## Directions
Everything below from the line with "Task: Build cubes" through the line with "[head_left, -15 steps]" should be copied exactly, and nothing else; leave out the pictures.
____
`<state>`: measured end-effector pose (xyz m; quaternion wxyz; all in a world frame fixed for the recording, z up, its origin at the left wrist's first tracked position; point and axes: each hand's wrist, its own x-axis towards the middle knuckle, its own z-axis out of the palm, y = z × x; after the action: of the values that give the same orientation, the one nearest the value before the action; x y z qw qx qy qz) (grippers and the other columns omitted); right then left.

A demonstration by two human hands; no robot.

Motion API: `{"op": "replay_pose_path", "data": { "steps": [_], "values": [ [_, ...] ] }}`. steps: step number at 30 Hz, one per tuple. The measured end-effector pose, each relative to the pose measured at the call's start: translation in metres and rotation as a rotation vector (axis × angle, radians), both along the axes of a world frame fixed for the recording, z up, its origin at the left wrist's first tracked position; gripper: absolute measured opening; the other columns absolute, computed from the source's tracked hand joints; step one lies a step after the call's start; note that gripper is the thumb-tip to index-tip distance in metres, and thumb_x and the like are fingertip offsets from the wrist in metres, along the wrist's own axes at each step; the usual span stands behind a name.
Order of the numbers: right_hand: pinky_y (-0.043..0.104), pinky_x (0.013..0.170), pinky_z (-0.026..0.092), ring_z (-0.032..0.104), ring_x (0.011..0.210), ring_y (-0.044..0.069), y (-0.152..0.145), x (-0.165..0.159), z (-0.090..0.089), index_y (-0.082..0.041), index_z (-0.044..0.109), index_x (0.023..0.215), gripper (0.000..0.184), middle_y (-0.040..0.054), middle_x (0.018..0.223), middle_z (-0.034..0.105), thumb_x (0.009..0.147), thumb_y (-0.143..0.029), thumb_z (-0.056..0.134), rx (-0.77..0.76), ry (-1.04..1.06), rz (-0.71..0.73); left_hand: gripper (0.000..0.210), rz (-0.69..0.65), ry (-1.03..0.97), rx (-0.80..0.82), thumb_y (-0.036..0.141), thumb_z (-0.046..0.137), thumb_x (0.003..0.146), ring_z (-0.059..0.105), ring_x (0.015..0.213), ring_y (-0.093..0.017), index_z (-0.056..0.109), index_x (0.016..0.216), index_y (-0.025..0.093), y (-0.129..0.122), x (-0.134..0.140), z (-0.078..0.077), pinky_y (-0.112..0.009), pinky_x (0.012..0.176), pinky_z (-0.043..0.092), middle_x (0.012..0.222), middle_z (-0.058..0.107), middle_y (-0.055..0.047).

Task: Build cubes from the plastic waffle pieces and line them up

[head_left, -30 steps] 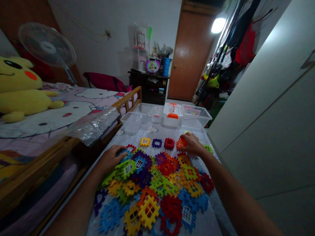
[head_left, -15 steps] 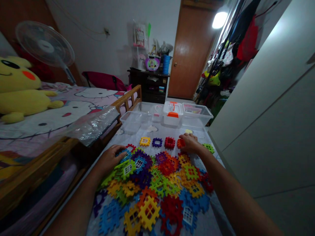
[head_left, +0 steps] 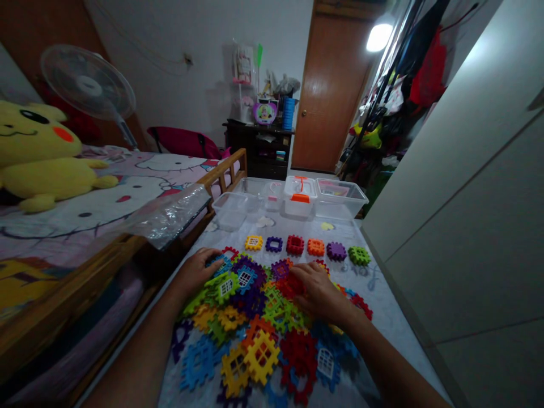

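Note:
A loose heap of colourful notched plastic building tiles (head_left: 272, 309) covers the near part of the cloth-covered surface. My left hand (head_left: 199, 275) rests at the heap's left edge, fingers stretched over a blue window tile (head_left: 221, 264), holding nothing. Over the heap's upper right is my right hand (head_left: 318, 289), thumb and fingers apart around a red tile (head_left: 292, 286) that still lies in the heap. Beyond the heap runs a row of pieces: yellow (head_left: 254, 242), dark purple (head_left: 274, 244), red (head_left: 294, 245), orange (head_left: 315, 247), purple (head_left: 336, 251) and green (head_left: 359, 255).
Behind the row stand clear plastic bins (head_left: 232, 211) and a lidded box with orange clasps (head_left: 300, 198). A wooden bed rail (head_left: 225, 170) and plastic sheet (head_left: 174, 212) border the left. A white cabinet (head_left: 463, 215) rises on the right.
My right hand has left the orange piece in the row and come back to the red tile in the heap. My left hand stays in place; the view shifts slightly.

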<state>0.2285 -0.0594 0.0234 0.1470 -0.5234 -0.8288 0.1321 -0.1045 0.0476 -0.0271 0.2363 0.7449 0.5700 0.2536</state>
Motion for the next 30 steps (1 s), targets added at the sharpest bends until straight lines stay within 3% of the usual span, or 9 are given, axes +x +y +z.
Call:
{"op": "replay_pose_path", "data": {
  "steps": [3,6,11,15,19,25,30],
  "values": [
    [0.043,0.095,0.042,0.053,0.105,0.027,-0.001,-0.003,-0.004,-0.018,0.063,0.113,0.034,0.0095,0.116,0.065,0.080,-0.027,0.068,0.022,0.048,0.012,0.051,0.002,0.005,0.009,0.058,0.051,0.078,0.063,0.101,-0.028,0.069,0.099,0.016,0.000,0.001,0.000,-0.036,0.092,0.048,0.106,0.069,-0.011],
    [0.042,0.094,0.044,0.055,0.106,0.026,-0.001,-0.003,-0.008,-0.018,0.060,0.119,0.040,0.0103,0.114,0.065,0.082,-0.032,0.069,0.001,0.175,-0.031,0.051,-0.002,0.008,0.017,0.058,0.051,0.077,0.064,0.100,-0.028,0.069,0.099,0.016,0.000,0.001,0.000,-0.036,0.092,0.048,0.105,0.069,-0.011],
    [0.042,0.097,0.044,0.057,0.110,0.024,0.006,0.010,-0.015,-0.019,0.059,0.120,0.029,0.0106,0.116,0.065,0.092,-0.024,0.050,0.078,0.343,-0.157,0.050,0.006,-0.005,0.025,0.058,0.052,0.076,0.064,0.099,-0.028,0.070,0.098,0.016,0.001,0.001,0.000,-0.036,0.092,0.048,0.104,0.070,-0.010],
    [0.043,0.093,0.045,0.059,0.104,0.025,0.014,0.028,-0.020,-0.017,0.065,0.111,0.033,0.0114,0.109,0.069,0.084,-0.009,0.048,0.147,0.243,-0.224,0.052,0.005,-0.007,0.022,0.059,0.052,0.075,0.065,0.098,-0.028,0.070,0.098,0.016,0.001,0.001,0.000,-0.037,0.091,0.049,0.103,0.070,-0.011],
    [0.038,0.091,0.046,0.061,0.102,0.023,0.017,0.051,-0.019,-0.018,0.067,0.110,0.045,0.0089,0.109,0.071,0.077,-0.002,0.042,0.094,0.150,-0.349,0.053,0.005,-0.007,0.015,0.060,0.052,0.076,0.064,0.099,-0.028,0.070,0.099,0.016,0.002,0.000,-0.002,-0.037,0.091,0.048,0.105,0.069,-0.011],
    [0.033,0.084,0.047,0.064,0.093,0.023,0.015,0.065,-0.012,-0.017,0.067,0.109,0.033,0.0092,0.100,0.071,0.082,-0.014,0.048,0.013,0.071,-0.416,0.053,0.018,0.014,-0.001,0.062,0.051,0.076,0.064,0.100,-0.027,0.070,0.100,0.017,0.003,-0.001,-0.005,-0.036,0.090,0.049,0.106,0.068,-0.010],
    [0.032,0.083,0.044,0.059,0.093,0.023,0.013,0.052,-0.021,-0.016,0.064,0.107,0.029,0.0103,0.100,0.065,0.079,-0.021,0.057,0.004,-0.047,-0.408,0.055,0.015,0.024,-0.002,0.062,0.051,0.075,0.064,0.100,-0.027,0.069,0.101,0.018,0.005,-0.002,-0.005,-0.035,0.090,0.049,0.106,0.068,-0.010]
  ]
}}
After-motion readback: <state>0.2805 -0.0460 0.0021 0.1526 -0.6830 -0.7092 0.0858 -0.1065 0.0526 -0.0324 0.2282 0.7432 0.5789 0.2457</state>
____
## Worked solution
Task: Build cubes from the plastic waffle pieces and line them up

[head_left, -30 steps] 
[head_left, -15 steps] 

The answer has been fully written out.